In the next few months, it became apparent that walking was a further-reaching goal than we had thought. Milena had finally just learned to keep herself in the sitting position without holding on to anyone. She made it perfectly clear that she wasn’t going anywhere alone. During O&M sessions, the teacher would get down in the floor with her and try to get her in different positions: resting on her hands, kneeling, all fours. This looked like the same work that the Occupational Therapist was doing. If Milena wasn’t going to walk, and everything during O&M seemed a repeat of the occupational therapist visit, why were we even keeping O&M in the mix?
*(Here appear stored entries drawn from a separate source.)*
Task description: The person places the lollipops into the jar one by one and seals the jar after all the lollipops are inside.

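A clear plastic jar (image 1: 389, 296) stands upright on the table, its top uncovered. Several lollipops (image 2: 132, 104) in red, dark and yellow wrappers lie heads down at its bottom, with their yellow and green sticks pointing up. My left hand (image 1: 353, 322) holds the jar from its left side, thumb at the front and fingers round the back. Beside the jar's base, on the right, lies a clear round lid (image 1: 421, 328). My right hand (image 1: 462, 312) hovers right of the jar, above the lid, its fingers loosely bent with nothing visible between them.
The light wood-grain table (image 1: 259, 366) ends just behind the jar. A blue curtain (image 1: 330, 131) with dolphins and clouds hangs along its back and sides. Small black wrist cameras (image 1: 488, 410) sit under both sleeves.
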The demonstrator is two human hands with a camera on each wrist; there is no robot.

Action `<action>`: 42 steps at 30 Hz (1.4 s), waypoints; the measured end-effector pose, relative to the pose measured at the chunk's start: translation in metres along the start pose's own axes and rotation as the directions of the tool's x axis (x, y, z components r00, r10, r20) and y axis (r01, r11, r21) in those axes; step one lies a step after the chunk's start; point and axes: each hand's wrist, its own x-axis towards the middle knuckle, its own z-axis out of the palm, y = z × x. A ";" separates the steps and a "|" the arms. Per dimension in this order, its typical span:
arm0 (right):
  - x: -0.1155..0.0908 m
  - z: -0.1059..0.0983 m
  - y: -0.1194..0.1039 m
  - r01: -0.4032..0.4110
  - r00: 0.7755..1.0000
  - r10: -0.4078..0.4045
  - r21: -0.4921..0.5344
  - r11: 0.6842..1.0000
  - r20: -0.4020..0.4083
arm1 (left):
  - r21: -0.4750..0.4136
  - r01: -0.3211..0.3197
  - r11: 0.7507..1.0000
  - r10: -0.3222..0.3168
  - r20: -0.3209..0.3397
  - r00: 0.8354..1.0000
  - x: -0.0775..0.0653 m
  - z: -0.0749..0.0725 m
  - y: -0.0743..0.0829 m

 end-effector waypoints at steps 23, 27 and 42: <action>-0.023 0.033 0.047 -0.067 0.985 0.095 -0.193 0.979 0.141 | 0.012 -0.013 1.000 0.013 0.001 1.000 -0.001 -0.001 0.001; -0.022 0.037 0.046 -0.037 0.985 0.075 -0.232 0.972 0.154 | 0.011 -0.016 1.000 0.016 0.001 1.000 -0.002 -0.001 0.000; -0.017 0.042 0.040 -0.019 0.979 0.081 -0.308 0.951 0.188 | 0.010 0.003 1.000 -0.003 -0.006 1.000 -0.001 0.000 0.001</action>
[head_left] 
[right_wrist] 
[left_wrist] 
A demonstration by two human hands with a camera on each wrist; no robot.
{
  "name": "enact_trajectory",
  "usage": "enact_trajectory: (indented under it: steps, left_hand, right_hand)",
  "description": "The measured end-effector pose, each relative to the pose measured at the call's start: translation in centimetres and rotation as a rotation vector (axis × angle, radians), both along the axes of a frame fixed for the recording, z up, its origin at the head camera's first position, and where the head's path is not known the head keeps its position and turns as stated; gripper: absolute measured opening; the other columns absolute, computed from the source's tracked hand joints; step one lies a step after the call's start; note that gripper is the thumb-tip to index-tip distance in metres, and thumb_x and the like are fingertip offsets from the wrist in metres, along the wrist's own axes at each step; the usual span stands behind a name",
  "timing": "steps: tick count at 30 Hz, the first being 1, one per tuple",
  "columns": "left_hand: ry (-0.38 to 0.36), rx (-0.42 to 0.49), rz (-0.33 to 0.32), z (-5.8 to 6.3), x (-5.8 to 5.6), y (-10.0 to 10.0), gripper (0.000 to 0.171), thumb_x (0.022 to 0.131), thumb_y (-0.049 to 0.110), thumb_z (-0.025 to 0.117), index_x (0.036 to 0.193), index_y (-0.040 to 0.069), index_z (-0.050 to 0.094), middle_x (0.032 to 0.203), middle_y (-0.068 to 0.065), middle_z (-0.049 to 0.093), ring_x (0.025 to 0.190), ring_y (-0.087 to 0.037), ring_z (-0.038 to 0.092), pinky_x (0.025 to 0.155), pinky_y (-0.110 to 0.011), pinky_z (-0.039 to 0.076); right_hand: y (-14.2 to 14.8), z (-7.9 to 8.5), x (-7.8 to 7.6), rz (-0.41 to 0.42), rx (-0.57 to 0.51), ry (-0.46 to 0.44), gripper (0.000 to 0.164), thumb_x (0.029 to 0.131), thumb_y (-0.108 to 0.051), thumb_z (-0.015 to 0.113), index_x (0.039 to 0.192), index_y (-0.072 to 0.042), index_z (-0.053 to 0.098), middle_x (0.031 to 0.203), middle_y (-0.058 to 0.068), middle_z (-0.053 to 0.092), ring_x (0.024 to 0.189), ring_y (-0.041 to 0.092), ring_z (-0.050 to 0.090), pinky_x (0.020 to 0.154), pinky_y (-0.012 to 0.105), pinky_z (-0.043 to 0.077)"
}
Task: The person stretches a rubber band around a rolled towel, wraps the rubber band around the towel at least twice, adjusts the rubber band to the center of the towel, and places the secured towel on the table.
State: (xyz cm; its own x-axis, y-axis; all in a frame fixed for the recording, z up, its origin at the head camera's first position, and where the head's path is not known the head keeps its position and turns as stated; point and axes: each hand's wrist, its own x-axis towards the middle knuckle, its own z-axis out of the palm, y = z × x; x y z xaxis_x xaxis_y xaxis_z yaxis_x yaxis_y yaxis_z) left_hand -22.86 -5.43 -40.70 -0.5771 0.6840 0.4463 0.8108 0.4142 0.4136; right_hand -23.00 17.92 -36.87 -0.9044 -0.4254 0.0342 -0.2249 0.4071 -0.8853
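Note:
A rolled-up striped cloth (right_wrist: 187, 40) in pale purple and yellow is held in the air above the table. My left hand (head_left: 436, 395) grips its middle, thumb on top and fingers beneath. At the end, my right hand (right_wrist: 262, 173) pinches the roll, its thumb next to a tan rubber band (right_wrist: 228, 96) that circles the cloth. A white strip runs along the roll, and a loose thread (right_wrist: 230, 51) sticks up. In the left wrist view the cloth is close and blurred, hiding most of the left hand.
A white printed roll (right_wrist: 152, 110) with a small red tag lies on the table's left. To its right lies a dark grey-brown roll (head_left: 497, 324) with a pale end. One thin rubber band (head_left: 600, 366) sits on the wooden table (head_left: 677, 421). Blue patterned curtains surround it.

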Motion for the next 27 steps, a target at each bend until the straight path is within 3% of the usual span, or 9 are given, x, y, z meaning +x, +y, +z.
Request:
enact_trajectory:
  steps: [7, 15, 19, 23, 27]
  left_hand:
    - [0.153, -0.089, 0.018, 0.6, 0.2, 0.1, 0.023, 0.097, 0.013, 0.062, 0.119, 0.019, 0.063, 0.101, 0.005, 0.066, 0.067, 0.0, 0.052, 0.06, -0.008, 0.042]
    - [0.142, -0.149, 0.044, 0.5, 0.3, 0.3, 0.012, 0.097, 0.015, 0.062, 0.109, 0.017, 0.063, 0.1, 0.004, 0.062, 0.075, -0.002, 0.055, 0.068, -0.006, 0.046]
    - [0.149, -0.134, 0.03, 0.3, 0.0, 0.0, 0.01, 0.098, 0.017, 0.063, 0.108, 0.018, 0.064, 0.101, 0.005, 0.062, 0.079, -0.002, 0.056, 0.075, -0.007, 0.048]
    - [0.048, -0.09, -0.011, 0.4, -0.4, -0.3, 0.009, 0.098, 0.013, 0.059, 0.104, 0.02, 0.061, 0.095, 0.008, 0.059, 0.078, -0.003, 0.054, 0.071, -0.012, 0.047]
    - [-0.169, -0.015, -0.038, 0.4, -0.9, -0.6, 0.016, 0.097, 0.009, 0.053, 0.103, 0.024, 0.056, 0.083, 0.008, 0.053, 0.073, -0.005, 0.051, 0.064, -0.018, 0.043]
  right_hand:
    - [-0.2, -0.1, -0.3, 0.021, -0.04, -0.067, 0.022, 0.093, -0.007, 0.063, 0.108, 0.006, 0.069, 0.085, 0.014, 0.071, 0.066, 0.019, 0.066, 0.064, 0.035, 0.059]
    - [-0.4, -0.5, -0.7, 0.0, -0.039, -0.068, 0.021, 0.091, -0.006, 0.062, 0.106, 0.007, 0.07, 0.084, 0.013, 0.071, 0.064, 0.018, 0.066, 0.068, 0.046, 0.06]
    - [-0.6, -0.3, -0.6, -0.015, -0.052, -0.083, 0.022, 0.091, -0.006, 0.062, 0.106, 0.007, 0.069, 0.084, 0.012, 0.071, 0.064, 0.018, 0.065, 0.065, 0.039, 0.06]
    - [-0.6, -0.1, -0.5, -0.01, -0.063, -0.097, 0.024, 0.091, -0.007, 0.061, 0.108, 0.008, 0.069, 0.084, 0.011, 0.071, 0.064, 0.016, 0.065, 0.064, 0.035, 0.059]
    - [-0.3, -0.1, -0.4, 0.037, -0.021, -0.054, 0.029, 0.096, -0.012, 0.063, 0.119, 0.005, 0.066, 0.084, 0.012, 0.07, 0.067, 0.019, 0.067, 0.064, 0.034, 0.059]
It seemed pointless until one afternoon when I was playing with Milena and I tried to convince her to get on all fours to play. By this time, we could tell she could see people, and she would often look at us right in the eye. On this particular day, she began fighting me immediately so I somehow positioned myself where I could see her face better and she would hopefully see me. She looked up at me and cried out with the most pained and scared look on her face. I instantly scooped her up and held her close to let her know that she was okay. When I mentioned this the next day to the O&M teacher, she looked at me and simply

said, “Well, of course, wouldn’t you be scared if you had always felt something underneath you your whole life and suddenly someone was trying to take it away?” A million lights, buzzers, and bells went off right then for me—I GOT IT.

Orientation and Mobility wasn’t about teaching someone to walk around in the world. It was making someone who is visually impaired want to move through the world. This explained why the teacher insisted that I carry Milena next to me as much as possible instead of in the baby carrier. It would help Milena learn the way a person moves around. Because she is visually impaired, she’s not as likely to just start moving through her world on her own. To drive this home, I decided to get in some of her favorite positions on the floor and close my eyes. I imagined that I didn’t know the room I was in, or anything about it, and that someone was trying to make me move. This was so scary! My heart ached for my little girl, who now, understandably, never wanted to leave the familiar confines of our living room floor.

But we worked and worked, as other parents do, and Milena did leave the living room floor. She is four years old now and will crawl from the dining room to the living room (a straight shot, but still hard to navigate) to get to her favorite toy. She also recently has begun pushing her own wheelchair, which seemed years away. She can wheel herself around the house provided someone is there to help her back up when she hits a corner, wall, or piece of furniture. She has become braver out in the world, attempting to wheel herself through school to her classroom as well as through Home Depot on those slick cement floors. (We were running to keep up!) She also discovered how the automatic doors work at Walgreen’s, where her father had to chase her outside to keep her from rolling right into the parking lot. Yes, we have come a long way with O&M, and as evidenced from the Walgreen’s experience, we still have a long way to go. But isn’t it all about the journey anyway?

Editor’s Note: On behalf of the Deafblind Family Leadership group, congratulations to BJ, Roy, Katrina and Milena on their double blessing of twin boys, who are due this summer.